Change Your Batteries, Change Your Clocks This Weekend

Joanne Bauer

Joanne Bauer

Published November 2, 2018 4:24 am
Change Your Batteries, Change Your Clocks This Weekend

HARRISBURG, Pa. — Standard time returns on Sunday, November 4, as clocks are turned back one hour at 2:00 a.m. It is also a good idea to change the batteries in smoke alarms.

Acting State Fire Commissioner Bruce Trego reminds citizens to change their clocks, and then change the batteries in their smoke alarms and carbon monoxide detectors when time “springs forward” this weekend.

“The batteries should be changed periodically and a good way to remember is that is to do it when you change your clocks,” said Trego. “Practicing your home fire escape plan with your family all in the same weekend is a great way to keep your loved ones safe.”

Trego said worn or missing batteries are the most common cause of a smoke alarm or carbon monoxide detector malfunction. If functioning, smoke alarms cut the risk of dying in a home fire in half.

smoke detector

Often called “the silent killer,” carbon monoxide is an odorless, colorless, tasteless gas that can incapacitate victims before they’re aware they’ve been exposed. Sources include wood-burning fireplaces and stoves, gas-fired fireplaces, appliances, grills and generators, and motor vehicles.

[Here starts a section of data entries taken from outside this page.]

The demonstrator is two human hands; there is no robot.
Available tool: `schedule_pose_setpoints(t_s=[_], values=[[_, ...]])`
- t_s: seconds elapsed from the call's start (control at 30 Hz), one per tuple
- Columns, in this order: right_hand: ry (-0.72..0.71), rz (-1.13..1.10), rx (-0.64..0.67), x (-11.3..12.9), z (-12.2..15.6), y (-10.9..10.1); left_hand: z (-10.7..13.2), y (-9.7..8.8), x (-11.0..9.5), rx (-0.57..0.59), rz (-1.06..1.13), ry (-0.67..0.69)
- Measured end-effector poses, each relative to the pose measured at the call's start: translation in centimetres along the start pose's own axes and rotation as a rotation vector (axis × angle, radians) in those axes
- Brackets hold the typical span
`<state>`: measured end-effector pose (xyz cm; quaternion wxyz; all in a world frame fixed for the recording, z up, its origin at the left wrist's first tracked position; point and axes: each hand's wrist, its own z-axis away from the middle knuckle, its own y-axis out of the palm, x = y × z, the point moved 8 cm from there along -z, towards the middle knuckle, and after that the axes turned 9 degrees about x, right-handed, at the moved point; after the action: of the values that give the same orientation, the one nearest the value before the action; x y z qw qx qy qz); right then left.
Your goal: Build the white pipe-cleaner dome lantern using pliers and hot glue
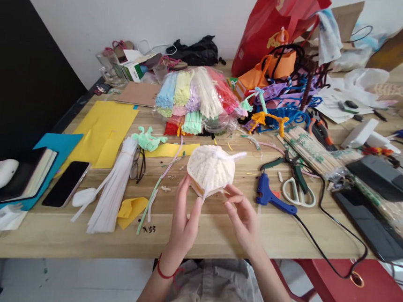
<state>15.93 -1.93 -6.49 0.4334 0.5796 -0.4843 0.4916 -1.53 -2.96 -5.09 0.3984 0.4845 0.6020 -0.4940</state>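
A cream-white dome with ridged, fuzzy panels (211,168), seemingly made of pipe cleaners, is held just above the table's front part. A pale lilac pipe cleaner (234,156) sticks out from its upper right, and a yellowish layer shows under its lower rim. My left hand (185,215) grips the lower left edge between thumb and fingers. At the lower right edge, the fingertips of my right hand (243,213) are pinched together. The underside of the dome is hidden.
To the right lie a blue glue gun (271,194) with its black cord, white-handled scissors (298,192) and orange-handled pliers (321,131). Bagged pipe cleaners (192,94) are behind. At left are white strips (111,190), a phone (66,184) and yellow sheets (100,133).
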Motion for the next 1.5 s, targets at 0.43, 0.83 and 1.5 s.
schedule_pose_setpoints(t_s=[0.43,0.83,1.5], values=[[0.396,-0.643,0.101,-2.3,2.6,2.7,1.4,0.3,-5.0,0.107,-0.081,0.303],[0.625,-1.042,0.124,-3.7,3.5,7.1,0.6,0.1,-4.2,0.098,0.014,0.21],[0.615,-1.089,0.15,-3.9,2.4,9.1,0.3,-0.5,-6.7,-0.075,-0.697,0.528]])
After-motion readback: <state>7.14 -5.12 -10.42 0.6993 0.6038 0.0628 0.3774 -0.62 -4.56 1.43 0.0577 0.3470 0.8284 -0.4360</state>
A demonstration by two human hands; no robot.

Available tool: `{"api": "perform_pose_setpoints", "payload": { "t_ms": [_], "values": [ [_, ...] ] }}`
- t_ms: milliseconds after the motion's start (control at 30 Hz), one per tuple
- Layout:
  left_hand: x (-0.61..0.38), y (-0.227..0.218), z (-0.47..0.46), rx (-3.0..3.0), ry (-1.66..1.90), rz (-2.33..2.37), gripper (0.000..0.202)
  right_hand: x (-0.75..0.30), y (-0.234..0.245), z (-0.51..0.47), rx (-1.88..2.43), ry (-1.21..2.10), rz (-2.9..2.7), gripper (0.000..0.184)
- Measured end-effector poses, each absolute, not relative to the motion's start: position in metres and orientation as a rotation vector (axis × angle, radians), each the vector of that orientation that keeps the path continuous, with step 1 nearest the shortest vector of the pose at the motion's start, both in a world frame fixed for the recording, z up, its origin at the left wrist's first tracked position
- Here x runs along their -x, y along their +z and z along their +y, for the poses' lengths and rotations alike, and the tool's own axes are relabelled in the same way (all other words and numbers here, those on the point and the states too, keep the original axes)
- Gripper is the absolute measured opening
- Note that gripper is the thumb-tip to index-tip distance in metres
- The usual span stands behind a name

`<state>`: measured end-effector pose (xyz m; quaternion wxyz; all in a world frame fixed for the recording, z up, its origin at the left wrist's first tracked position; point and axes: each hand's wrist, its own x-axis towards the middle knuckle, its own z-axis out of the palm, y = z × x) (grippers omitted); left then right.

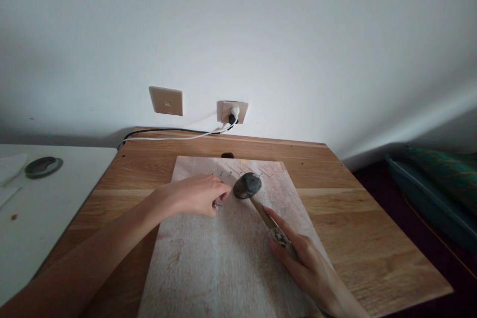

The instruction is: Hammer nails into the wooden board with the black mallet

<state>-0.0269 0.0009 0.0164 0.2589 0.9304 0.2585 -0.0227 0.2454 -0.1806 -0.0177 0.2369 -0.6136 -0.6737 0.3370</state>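
Note:
A pale wooden board (223,263) lies on a wooden table (354,218). My left hand (197,195) rests on the board with its fingers pinched on a small metal nail (218,204) held upright. My right hand (301,258) grips the wooden handle of a hammer (248,185), index finger stretched along the handle. The dark hammer head hovers just right of my left fingertips, close to the nail. A row of several nails (242,174) stands in the board near its far edge.
A white table (48,208) adjoins on the left, with a dark round dish (42,166) on it. Two wall sockets (231,111) sit behind, one with a white plug and cables (171,134). Dark green fabric (436,184) lies at the right.

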Motion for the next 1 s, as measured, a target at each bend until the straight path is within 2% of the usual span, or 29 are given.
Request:
{"api": "perform_pose_setpoints", "payload": {
  "t_ms": [367,633,1000],
  "values": [
    [0.058,0.026,0.043,-2.502,0.277,0.792,0.013,-0.244,-0.013,-0.181,1.710,0.920,-1.854,0.059],
    [0.073,0.019,0.061,-2.370,0.289,0.941,0.015,-0.245,-0.018,-0.181,1.706,0.921,-1.838,0.060],
    [0.055,-0.004,0.056,-2.548,0.345,0.808,0.020,-0.240,-0.008,-0.178,1.722,0.955,-1.832,0.060]
  ]
}}
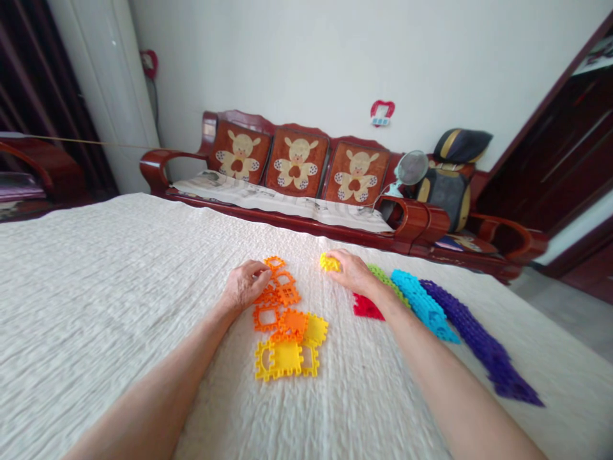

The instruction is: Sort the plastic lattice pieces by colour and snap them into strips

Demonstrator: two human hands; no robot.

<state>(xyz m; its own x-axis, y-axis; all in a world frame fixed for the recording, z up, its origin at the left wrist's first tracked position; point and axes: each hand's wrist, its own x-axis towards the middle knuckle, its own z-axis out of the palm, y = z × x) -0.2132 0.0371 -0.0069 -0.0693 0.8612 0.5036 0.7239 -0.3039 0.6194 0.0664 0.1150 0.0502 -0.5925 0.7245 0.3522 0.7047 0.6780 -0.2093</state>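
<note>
Our left hand [246, 285] is curled, its fingertips at the edge of an orange lattice piece [283, 278], though we cannot tell whether it grips the piece or only rests there. Our right hand [355, 271] is closed at the fingertips on a small yellow piece [329, 262], which sits at its 9 o'clock end.

Between the hands and toward 6 o'clock lies a loose heap of orange and yellow plastic puzzle pieces [287, 332] with toothed edges, some open frames, some solid squares. A solid yellow square [286, 358] lies at the near end of the heap. With teeth like these, neighbouring pieces can catch on each other, so lifting one by its edge and clear of the heap should disturb the others least.

From the right hand, a red piece [366, 307] lies at 5 o'clock, just below the palm. A green strip [389, 285], a blue strip [422, 306] and a long purple strip [483, 342] run side by side toward 4 o'clock, all on a white bedspread [96, 306]. Beyond the bed at 12 o'clock stands a dark red wooden sofa [158, 163] with bear-patterned cushions [297, 163], and a small fan [412, 167] sits at its right end.
</note>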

Symptoms of carbon monoxide poisoning are often mistaken for the flu and include nausea, headaches, dizziness, disorientation and fatigue.

Newer models of smoke alarms have long-lasting batteries that do not need to be replaced, but thousands of homeowners still use models that use standard batteries that must be replaced regularly.

No matter what type of smoke alarms are used in a home, they should be tested monthly – including hard-wired units connected to the home’s electrical system. Homeowners should consider buying new alarms to replace units that are more than ten years old.